MLEDGE — Federated energy-efficiency supervision for steam boilers
industry 5/14/2026

MLEDGE — Federated energy-efficiency supervision for steam boilers

Acuratio built the federated-learning models that predict steam-boiler output across four competing industrial sites — cosmetics, food, laundry, and pharma — without any plant sharing raw data with another.

  • Traditional industry

    Sector

  • Inmarepro S.L.

    Partner

  • 4 installations

    Sites

  • R² 0.44 → 0.68

    Best-case lift

Steam boilers sit at the operational and energy-cost core of most traditional industries, but every plant treats their telemetry as commercially sensitive — and rightly so, given that production volumes and energy intensities can be inferred from it. MLEDGE’s traditional-economy use case set out to prove that boiler operators can still benefit from collective intelligence: trained models that draw on data from competing plants without any of those plants ever exchanging records.

Together with Inmarepro S.L., the industrial-boiler specialist that led the workpackage, Acuratio designed and built the federated machine-learning models that supervise efficiency across four anonymised installations — covering cosmetics, food, industrial laundry, and pharmaceutical production. Real PLC-acquired telemetry from each site (gas flow, feed-water temperature, flue-gas temperature, oxygen probe, steam pressure) is sampled minute-by-minute and used to predict the next five minutes of steam output. After iterating on architecture, the final model chains two LSTMs — one trained on the full feature set to project the first two minutes, then a vapour-only model that extends three minutes further — which together remove the apparent lag that single-shot predictors suffer at longer horizons.

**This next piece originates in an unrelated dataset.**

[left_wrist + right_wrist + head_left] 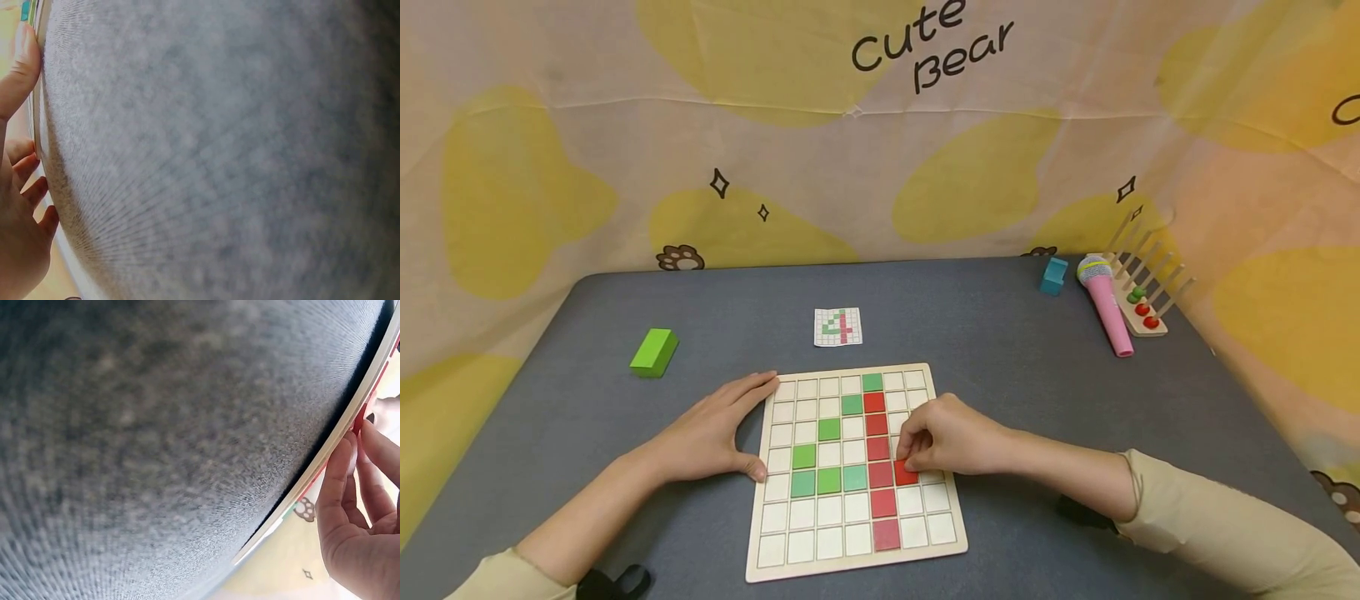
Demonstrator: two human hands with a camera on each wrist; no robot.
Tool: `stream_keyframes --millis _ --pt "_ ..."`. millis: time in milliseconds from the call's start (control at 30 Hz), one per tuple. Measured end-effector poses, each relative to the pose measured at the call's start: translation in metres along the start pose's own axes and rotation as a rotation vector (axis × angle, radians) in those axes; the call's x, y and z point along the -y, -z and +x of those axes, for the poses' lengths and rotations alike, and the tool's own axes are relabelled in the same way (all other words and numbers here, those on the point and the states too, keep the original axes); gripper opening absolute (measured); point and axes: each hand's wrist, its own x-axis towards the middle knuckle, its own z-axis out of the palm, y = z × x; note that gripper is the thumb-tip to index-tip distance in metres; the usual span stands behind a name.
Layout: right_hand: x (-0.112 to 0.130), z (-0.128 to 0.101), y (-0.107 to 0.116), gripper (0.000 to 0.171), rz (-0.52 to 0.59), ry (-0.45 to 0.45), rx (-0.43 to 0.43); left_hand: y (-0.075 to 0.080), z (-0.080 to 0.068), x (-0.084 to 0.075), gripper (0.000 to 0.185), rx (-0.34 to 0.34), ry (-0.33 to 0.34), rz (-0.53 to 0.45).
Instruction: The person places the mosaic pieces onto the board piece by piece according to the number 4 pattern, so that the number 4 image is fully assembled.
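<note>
A wooden grid board [830, 543] with white cells lies on the table. Green tiles run in a diagonal and a short row on it, and a column of red tiles [877, 449] stands right of its middle. My right hand [957, 437] pinches a red tile [906, 473] between thumb and fingertips, at the cell just right of that column. In the right wrist view the red tile [358, 422] shows edge-on, tilted at the board's surface. With fingers spread, my left hand [718, 433] touches the board's left edge, thumb near the middle and fingertips at the upper corner.
Behind the board lies a small pattern card [838, 327]. A green block [654, 352] is at the left. Toward the back right are a blue block [1054, 277], a pink toy microphone [1108, 308] and a pegged wooden stand [1142, 321] with red and green beads.
</note>
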Motion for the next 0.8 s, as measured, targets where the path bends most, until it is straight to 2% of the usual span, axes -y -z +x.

The federated training weights each node’s contribution by dataset size, so installations with sparser operating windows don’t dilute the global model. The pay-off shows up clearly on the harder sites: at installation US_4, whose gas-flow sensor lost data for seven weeks, the federated model improved R² from 0.44 (local) to 0.68 and dropped RMSE from 368 to 277 — a result you simply can’t get from a model that only sees that single boiler. The food-production site (US_2) saw a similar improvement, with R² rising from 0.25 to 0.59.

Acuratio’s contribution covers the data-cleaning pipeline (idle-state filtering, gap interpolation, Modbus-status fault detection with automated SMTP alerts), the LSTM model family, and the federated training and aggregation. On top, Inmarepro can run cross-boiler “what-if” simulations: apply a model trained on best-in-class equipment to another site’s operating conditions and quantify the production gap, turning the federated layer into a concrete business case for energy-efficiency investments. MLEDGE is funded by the Spanish Ministry of Economic Affairs and Digital Transformation through EU NextGeneration-EU; the work was reviewed by IMDEA Networks.